YOUR INSTRUCTIONS >>
Give back all of the data, word for word.

DATA PROVIDED >>
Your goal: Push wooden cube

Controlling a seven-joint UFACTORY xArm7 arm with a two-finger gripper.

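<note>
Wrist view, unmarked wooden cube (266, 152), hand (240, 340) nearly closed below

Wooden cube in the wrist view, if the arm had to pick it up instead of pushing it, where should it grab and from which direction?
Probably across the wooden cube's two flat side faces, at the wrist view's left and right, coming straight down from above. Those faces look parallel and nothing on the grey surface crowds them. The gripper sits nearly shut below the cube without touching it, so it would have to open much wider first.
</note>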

ANSWER FOR THIS EXERCISE >>
Your goal: Push wooden cube

Controlling a seven-joint UFACTORY xArm7 arm with a two-finger gripper.

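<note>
Wrist view, unmarked wooden cube (266, 152), hand (240, 340) nearly closed below

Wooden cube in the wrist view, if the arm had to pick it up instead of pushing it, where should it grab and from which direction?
Probably across the wooden cube's two flat side faces, at the wrist view's left and right, coming straight down from above. Those faces look parallel and nothing on the grey surface crowds them. The gripper sits nearly shut below the cube without touching it, so it would have to open much wider first.
</note>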

The answer given is complete.